Decisions are **Fare** and the **Number of Planes**. Since this is an NLP, the values we use to define these decisions will be used as initial guesses in the optimization. **Fare** will be a continuous variable with lower and upper bounds. **Number of Planes** will be an Integer value with lower and upper bounds.

Decision Fare := 200 Domain of Fare := Continuous(100, 400) Decision Number_of_Planes := 3 Domain of Number_of_Planes := Integer(1, 5)

First, we assume a base level of demand in passenger-trips per year assuming a base fare of $200 per trip.

`Variable Base_Demand := 400k`

Actual demand will vary by price according to market demand elasticity.

`Variable Elasticity := 3`

`Variable Demand := Base_Demand*(Fare/200)^(-Elasticity)`

Each plane holds 200 passengers.
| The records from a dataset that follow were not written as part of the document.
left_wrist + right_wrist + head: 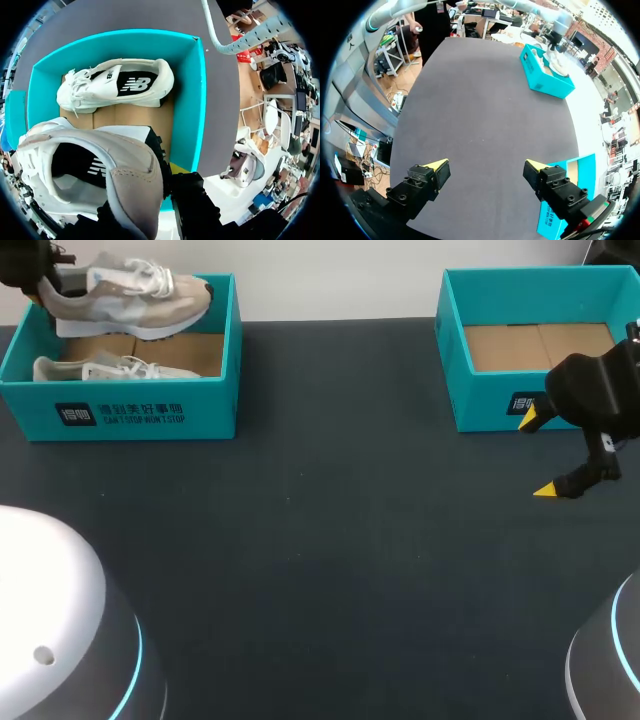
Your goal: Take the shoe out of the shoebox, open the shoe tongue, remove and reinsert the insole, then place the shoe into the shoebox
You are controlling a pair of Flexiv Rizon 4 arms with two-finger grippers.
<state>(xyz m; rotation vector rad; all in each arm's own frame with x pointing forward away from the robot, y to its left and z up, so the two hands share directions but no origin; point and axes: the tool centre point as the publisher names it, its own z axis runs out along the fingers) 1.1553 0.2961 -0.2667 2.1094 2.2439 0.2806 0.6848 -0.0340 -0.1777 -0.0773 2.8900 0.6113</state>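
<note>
Your left tool point(50, 282) is closed on the heel of the shoe point(130, 295) and holds it above the left shoebox point(150, 415). A second shoe point(110, 370) lies inside that box. Your right tool point(540, 455) stands open over the worktop point(330, 490), just in front of the right shoebox point(450, 350) and well apart from the shoe.

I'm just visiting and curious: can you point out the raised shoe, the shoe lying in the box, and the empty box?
raised shoe point(130, 298), head view, its side panel.
shoe lying in the box point(115, 370), head view, its upper.
empty box point(485, 405), head view, its front wall.
</note>
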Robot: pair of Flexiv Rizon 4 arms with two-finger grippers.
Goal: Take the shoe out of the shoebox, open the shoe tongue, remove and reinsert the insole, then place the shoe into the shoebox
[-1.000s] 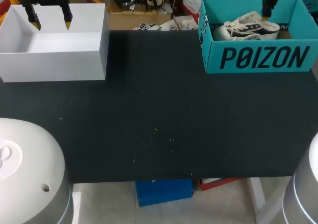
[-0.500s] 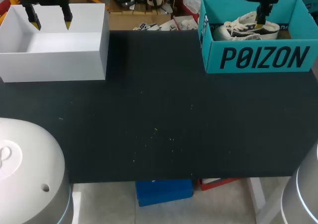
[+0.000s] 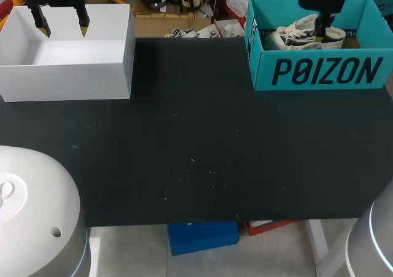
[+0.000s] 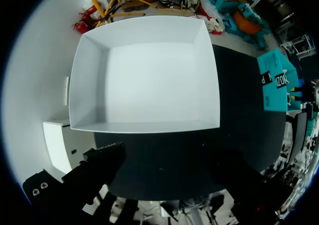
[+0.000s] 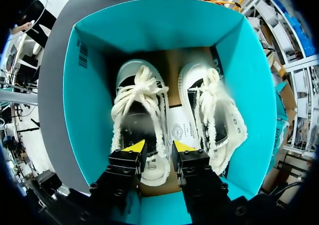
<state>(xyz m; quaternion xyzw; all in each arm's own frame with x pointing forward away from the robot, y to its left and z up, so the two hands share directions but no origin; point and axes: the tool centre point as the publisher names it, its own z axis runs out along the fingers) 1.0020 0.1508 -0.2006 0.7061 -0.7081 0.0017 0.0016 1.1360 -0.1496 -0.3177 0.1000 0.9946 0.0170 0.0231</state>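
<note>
**STEP 1: SHOE PICK-UP FROM SHOEBOX (NOT YET DONE)**

**Status.** The shoebox point(image 3: 319, 71) sits at the desk's point(image 3: 196, 136) far right corner. Two shoes lie in it side by side. The right gripper point(image 5: 158, 146) is down inside the box over the heel end of one shoe point(image 5: 137, 125). Its tips are released, with a narrow gap btwn them. They appear to straddle that shoe's inner collar rim, w/o a visible pinch. The other shoe point(image 5: 214, 120) lies just beside it, clear of the tips. The left gripper point(image 3: 61, 26) hangs over the white box point(image 3: 67, 74) at the desk's far left corner, fingers spread, holding nothing.

**Step in hand (judgement).** This is the first step, grasp and lift-out. Tongue, insole and return steps are all pending.

**Next move calls for (judgement).**
- Lower until the collar rim sits btwn the tips, then clench.
- Lift straight up, clear of the box walls.
- Risk: laces or the neighbour shoe may snag on the way up.

**View cross-check.**
- Right wrist view: shows both shoes, their laces and which one is targeted. The head view gives only a partial side look, with the arm in front.
- Head view: shows the left gripper's yellow tips apart. The left wrist view leaves those tips out and gives only dark finger bodies.
- Left wrist view: shows the white box's inside from above.
</note>
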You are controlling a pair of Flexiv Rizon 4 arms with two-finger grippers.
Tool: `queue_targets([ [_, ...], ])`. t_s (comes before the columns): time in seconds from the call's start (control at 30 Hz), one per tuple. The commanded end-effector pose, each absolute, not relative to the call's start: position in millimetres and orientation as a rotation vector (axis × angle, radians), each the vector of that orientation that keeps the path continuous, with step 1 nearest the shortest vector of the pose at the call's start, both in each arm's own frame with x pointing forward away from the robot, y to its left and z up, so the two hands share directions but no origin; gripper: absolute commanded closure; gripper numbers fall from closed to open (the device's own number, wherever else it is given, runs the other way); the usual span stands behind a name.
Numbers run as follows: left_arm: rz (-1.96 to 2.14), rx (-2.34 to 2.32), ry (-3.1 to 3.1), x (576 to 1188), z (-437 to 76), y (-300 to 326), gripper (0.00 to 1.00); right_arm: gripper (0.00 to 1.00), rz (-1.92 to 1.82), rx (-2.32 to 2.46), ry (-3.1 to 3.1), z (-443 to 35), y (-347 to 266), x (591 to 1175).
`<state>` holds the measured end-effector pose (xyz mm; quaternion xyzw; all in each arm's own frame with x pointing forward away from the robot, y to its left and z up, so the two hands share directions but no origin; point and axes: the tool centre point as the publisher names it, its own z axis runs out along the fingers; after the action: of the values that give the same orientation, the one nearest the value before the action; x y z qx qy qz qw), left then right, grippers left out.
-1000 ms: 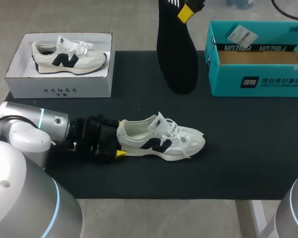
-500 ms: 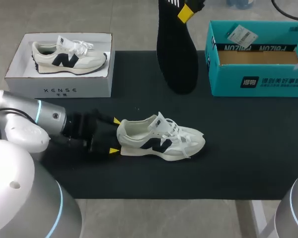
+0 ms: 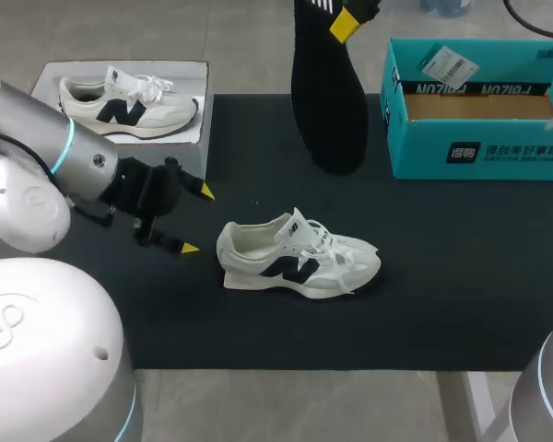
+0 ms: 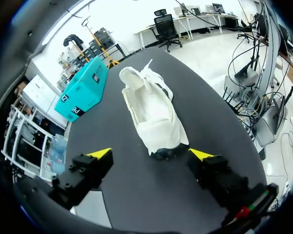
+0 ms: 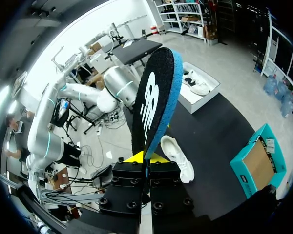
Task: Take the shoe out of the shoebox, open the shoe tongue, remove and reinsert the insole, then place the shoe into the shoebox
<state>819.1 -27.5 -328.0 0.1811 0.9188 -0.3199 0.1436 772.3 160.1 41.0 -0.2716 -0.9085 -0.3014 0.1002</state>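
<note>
A white shoe [image 3: 297,257] with a dark logo lies on its side on the black mat, toe to the right. My left gripper [image 3: 195,219] hovers open just left of its heel, clear of it; in the left wrist view the shoe [image 4: 154,109] lies ahead of the spread left gripper [image 4: 150,155]. High above the mat's far edge, my right gripper [image 3: 346,23] is shut on the black insole [image 3: 327,92], which hangs down. In the right wrist view the insole [image 5: 155,100] stands up from the right gripper [image 5: 146,158], with the shoe [image 5: 178,157] far below.
A white shoebox [image 3: 111,138] holding a second shoe [image 3: 129,103] stands at the back left, right behind my left arm. A teal box [image 3: 479,106], open and with a cardboard bottom, stands at the back right. The black mat [image 3: 442,276] covers the table.
My left gripper has let go of the shoe's heel, opened wide and pulled back up and to the left. The shoe and the right arm with the insole have stayed put.
</note>
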Motion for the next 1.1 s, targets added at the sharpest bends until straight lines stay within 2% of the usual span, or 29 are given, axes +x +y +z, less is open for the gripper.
queue_targets([
  [0.03, -0.722, 0.488, 2.724, 800.4, -284.6, -8.7, 0.0, 1.0, -0.889, -0.804, -2.685, 40.9, 160.5, 772.7],
  [1.1, -0.703, 0.497, 2.825, 798.8, -264.1, -13.9, 0.0, 1.0, -0.889, -0.804, -2.685, 40.9, 160.5, 772.7],
])
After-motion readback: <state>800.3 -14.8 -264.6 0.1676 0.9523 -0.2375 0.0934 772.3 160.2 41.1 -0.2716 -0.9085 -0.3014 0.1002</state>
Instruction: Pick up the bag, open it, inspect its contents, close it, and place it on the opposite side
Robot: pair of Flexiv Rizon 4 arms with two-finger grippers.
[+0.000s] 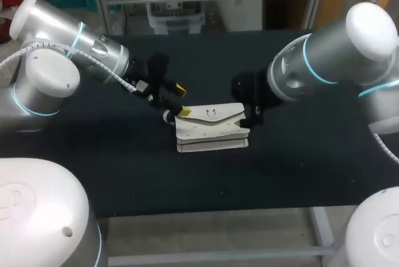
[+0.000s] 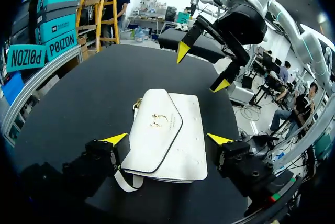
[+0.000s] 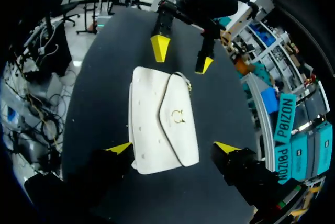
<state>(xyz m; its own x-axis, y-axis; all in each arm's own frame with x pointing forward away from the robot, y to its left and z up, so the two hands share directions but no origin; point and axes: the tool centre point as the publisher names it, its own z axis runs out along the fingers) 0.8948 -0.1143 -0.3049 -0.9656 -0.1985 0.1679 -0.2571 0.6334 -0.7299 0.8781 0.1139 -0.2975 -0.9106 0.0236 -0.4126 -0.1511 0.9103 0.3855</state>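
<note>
White bag (image 1: 212,128): lies flat mid-way on black table (image 1: 299,167), flap closed. Left gripper (image 1: 181,99): sits at bag's 9 o'clock end, jaws spread wide, one tip near the corner, pinching nothing. Right gripper (image 3: 172,148): hangs at 3 o'clock end, jaws likewise spread, bag's end between them, ungripped.

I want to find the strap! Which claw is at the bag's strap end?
The left gripper: the bag's white strap loop lies right by one of its fingers. The right gripper is at the other, plain end.
</note>
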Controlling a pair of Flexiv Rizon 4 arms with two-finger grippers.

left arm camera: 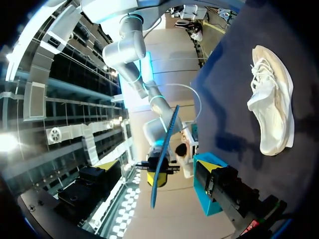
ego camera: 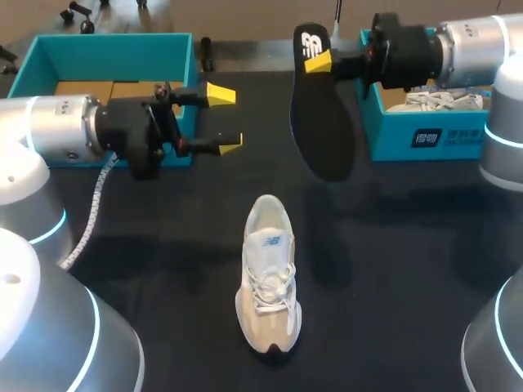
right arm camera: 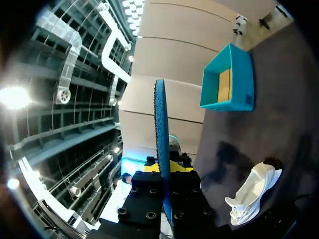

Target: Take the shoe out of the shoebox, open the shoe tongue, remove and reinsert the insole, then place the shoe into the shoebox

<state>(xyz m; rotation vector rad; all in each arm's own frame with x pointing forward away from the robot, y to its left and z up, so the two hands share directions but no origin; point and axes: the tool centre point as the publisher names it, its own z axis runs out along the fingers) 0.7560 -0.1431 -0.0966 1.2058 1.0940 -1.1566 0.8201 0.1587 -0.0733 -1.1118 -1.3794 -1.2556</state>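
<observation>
— What's in the left box?
— Only flat brown cardboard on its bottom. It's teal and open on top. The left tool hangs just in front of it, over the table, yellow fingers spread wide with nothing between them.
— And the shoe?
— The shoe is out of any box. It stands on its sole in the middle of the dark table, laces up, apart from both tools.
— That black thing in the air?
— That's the insole. The right tool pinches its upper end, and the rest hangs down above the table, beyond the shoe and between the boxes.
— And the right box?
— Teal too, also open. A white bundle lies inside; I can't tell what it is.
</observation>
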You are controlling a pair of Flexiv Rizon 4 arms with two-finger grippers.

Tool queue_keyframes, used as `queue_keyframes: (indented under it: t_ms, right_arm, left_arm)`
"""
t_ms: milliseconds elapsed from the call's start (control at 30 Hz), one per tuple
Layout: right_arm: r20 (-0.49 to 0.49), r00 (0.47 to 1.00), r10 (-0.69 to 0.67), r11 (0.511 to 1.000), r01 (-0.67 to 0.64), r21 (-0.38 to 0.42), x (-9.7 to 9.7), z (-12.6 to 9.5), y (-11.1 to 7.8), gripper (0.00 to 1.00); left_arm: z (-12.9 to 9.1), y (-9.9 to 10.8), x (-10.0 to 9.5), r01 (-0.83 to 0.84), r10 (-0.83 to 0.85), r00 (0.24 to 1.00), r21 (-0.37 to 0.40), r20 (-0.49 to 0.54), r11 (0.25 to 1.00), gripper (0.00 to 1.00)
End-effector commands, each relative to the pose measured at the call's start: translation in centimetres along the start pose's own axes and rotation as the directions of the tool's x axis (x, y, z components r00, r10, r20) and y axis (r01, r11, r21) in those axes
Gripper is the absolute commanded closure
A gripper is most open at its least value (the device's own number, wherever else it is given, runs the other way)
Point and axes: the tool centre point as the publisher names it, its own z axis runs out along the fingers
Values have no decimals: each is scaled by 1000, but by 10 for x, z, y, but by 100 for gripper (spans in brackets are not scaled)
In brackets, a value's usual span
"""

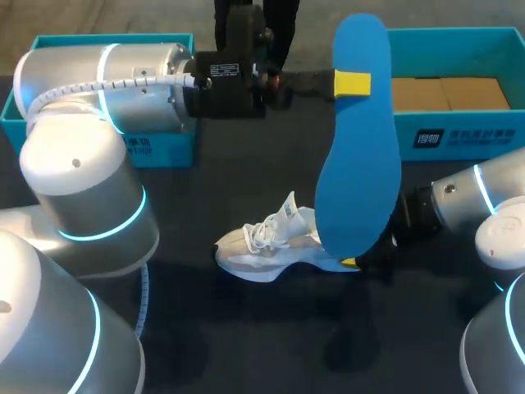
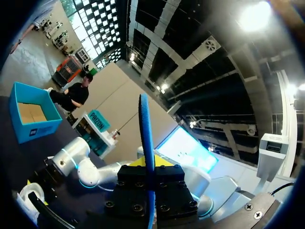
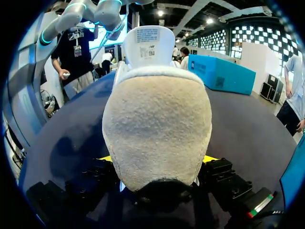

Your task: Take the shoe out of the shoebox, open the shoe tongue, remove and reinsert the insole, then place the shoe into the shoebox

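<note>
The left gripper (image 1: 353, 84), upper middle of the frame, pinches 1 blue insole (image 1: 361, 180), its long axis hanging straight down toward the shoe (image 1: 267, 246) at centre, whose heel the right gripper (image 1: 358, 262) clamps on the tabletop (image 1: 246, 345).

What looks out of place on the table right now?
Only the blue insole: the left end effector holds it upright in the air, out of the white shoe, whose heel the right end effector grips. That fits the task; nothing looks spilled or damaged.
</note>
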Motion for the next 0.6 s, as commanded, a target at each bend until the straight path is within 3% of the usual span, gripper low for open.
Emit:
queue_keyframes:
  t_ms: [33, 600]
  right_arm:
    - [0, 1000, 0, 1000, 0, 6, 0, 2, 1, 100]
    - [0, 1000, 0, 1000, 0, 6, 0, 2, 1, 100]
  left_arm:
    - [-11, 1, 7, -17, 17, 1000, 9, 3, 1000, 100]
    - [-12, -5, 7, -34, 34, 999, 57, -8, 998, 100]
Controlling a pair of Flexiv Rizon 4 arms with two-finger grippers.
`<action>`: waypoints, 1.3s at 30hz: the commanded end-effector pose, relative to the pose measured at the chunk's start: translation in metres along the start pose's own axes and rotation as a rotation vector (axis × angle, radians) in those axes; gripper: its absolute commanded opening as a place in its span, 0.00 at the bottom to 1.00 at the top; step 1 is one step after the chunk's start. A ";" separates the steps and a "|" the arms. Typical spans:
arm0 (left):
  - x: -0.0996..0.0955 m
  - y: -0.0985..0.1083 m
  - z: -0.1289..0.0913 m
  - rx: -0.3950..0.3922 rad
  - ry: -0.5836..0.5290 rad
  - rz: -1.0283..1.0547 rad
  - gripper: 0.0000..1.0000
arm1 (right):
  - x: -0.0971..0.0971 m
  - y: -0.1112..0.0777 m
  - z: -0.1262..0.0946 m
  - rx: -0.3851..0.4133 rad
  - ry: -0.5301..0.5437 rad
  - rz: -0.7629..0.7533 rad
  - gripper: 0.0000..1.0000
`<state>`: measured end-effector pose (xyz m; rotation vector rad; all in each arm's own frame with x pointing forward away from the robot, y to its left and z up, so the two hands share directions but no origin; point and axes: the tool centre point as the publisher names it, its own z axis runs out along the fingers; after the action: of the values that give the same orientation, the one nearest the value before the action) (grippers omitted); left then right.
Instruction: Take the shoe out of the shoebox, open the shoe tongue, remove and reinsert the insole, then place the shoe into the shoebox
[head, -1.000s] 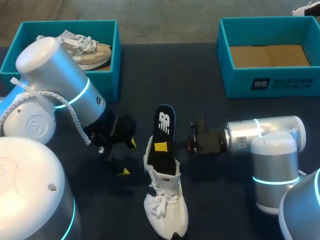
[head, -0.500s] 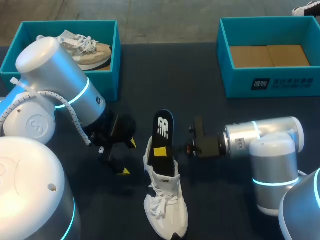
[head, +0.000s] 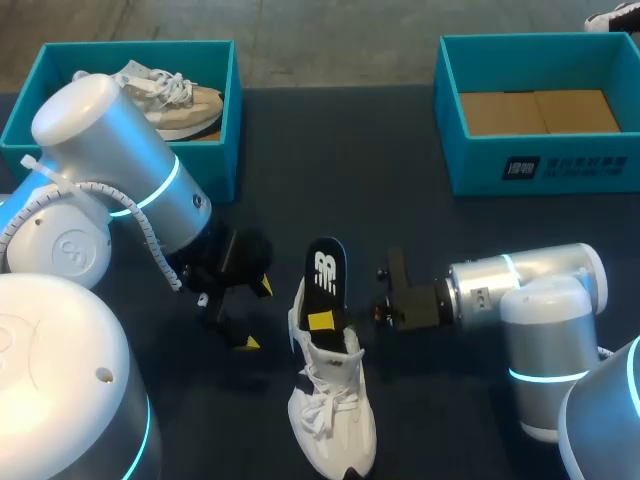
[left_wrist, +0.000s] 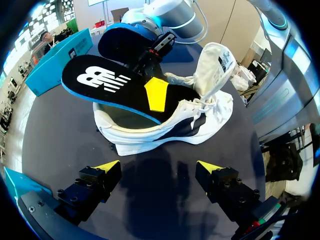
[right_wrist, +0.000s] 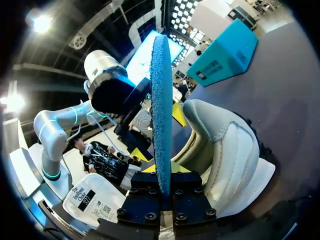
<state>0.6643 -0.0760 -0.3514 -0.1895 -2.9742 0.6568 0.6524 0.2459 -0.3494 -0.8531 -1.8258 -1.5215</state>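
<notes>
Half the black insole (head: 326, 270) juts from the white shoe (head: 331, 412).

Dark table (head: 340, 150) spans the scene | 10 o'clock, at the far edge: a teal box (head: 222, 140), open-topped | inside it: a tan sneaker (head: 185, 105) with pale laces, partly hidden from the head view.
</notes>
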 end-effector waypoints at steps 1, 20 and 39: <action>0.002 0.001 0.000 0.001 -0.003 0.000 1.00 | 0.002 -0.001 0.002 0.008 -0.005 0.002 0.00; 0.002 0.001 0.000 0.001 -0.003 0.000 1.00 | 0.005 0.032 -0.007 -0.140 -0.084 -0.102 0.34; 0.002 0.001 0.000 0.001 -0.003 0.000 1.00 | -0.007 0.041 -0.009 -0.168 -0.090 -0.048 0.00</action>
<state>0.6643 -0.0760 -0.3515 -0.1895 -2.9743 0.6569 0.6852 0.2387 -0.3294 -0.9898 -1.7912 -1.7573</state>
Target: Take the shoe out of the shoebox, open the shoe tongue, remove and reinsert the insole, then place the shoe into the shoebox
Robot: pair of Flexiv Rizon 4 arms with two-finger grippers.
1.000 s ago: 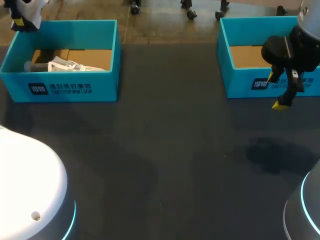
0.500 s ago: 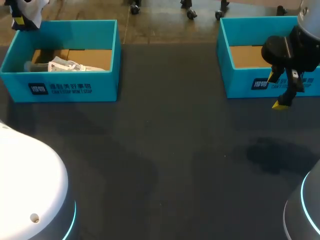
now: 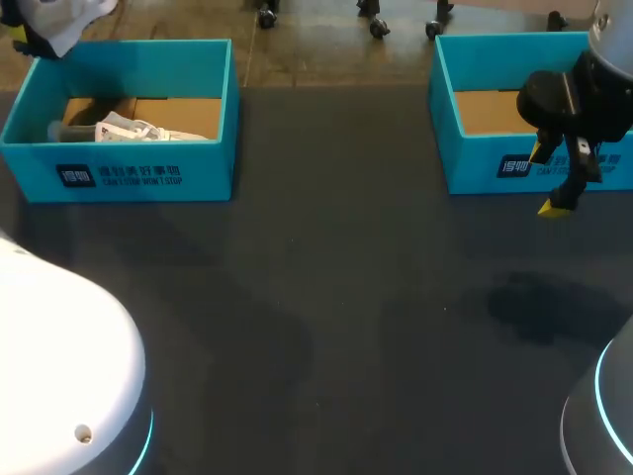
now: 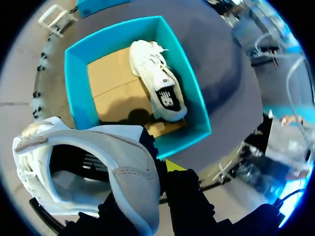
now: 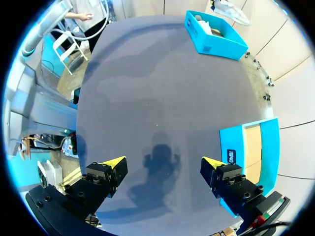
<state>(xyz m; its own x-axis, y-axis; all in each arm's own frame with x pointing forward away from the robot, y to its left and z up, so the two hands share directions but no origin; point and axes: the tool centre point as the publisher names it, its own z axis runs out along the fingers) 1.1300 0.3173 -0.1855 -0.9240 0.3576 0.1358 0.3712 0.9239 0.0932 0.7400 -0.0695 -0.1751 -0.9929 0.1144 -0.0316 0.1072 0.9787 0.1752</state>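
Left gripper (image 4: 165, 169) pinches the shoe (image 4: 123, 152) by its collar wall, opening turned up toward the wrist. It holds the shoe high above the box (image 4: 76, 83), so you can count the take-out step as done. Past that box from the gripper, the table (image 3: 326, 297) offers room for the tongue and insole work. A second shoe (image 4: 160, 86) lies below the gripper, inside the box against one wall. Your right gripper (image 5: 161, 162) hangs with fingers spread over the table beside the other box (image 5: 231, 147), likely placed to help.
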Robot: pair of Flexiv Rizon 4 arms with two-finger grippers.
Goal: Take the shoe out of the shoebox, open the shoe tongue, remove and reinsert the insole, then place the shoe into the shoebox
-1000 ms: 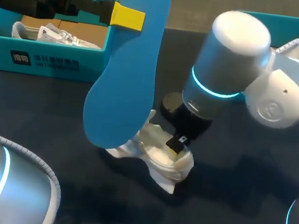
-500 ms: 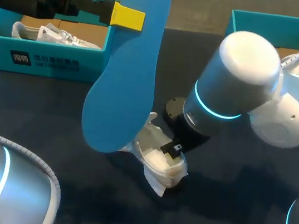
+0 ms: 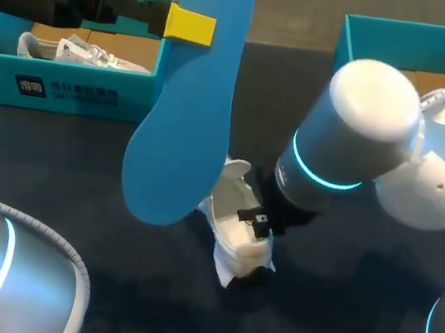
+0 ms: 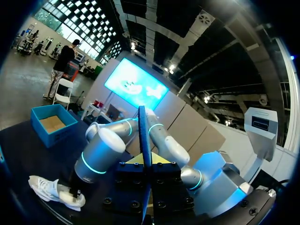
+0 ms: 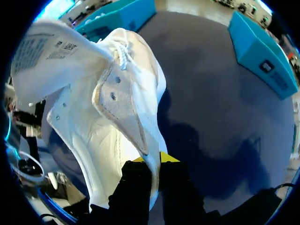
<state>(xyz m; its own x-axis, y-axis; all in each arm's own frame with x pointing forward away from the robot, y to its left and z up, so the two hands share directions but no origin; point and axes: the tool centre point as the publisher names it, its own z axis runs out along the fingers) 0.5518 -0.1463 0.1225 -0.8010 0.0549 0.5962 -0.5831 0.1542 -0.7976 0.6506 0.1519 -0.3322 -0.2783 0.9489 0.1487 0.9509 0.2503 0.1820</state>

We assume each plane makes two trips per day, 360 days per year.

`Variable Seats_per_plane := 200`

`Variable Annual_Capacity := Number_of_Planes*Seats_per_Plane*360*2`

Annual seats sold is limited either by capacity or by passenger demand.

`Variable Seats_Sold := Min([Demand, Annual_Capacity])`

We assume annual fixed cost per plane and variable cost per passenger.

`Variable Fixed_cost := 15M`

`Variable Var_cost := 30`

The objective, **Profit**, is the difference between revenue and cost.

`Objective Profit := Seats_sold*(Fare - Var_cost) - Number_of_Planes*Fixed_cost`

Finally, we create the optimization node and solution quantities.

Variable Opt := DefineOptimization( Decisions: Number_of_Planes, Fare Maximize: Profit) Decision Optimal_Fare := OptSolution(Opt, Fare) Decision Optimal_Planes := OptSolution(Opt, Number_of_Planes) Objective Optimal_Profit := OptObjective(Opt) Variable Opt_Status := OptStatusText(Opt)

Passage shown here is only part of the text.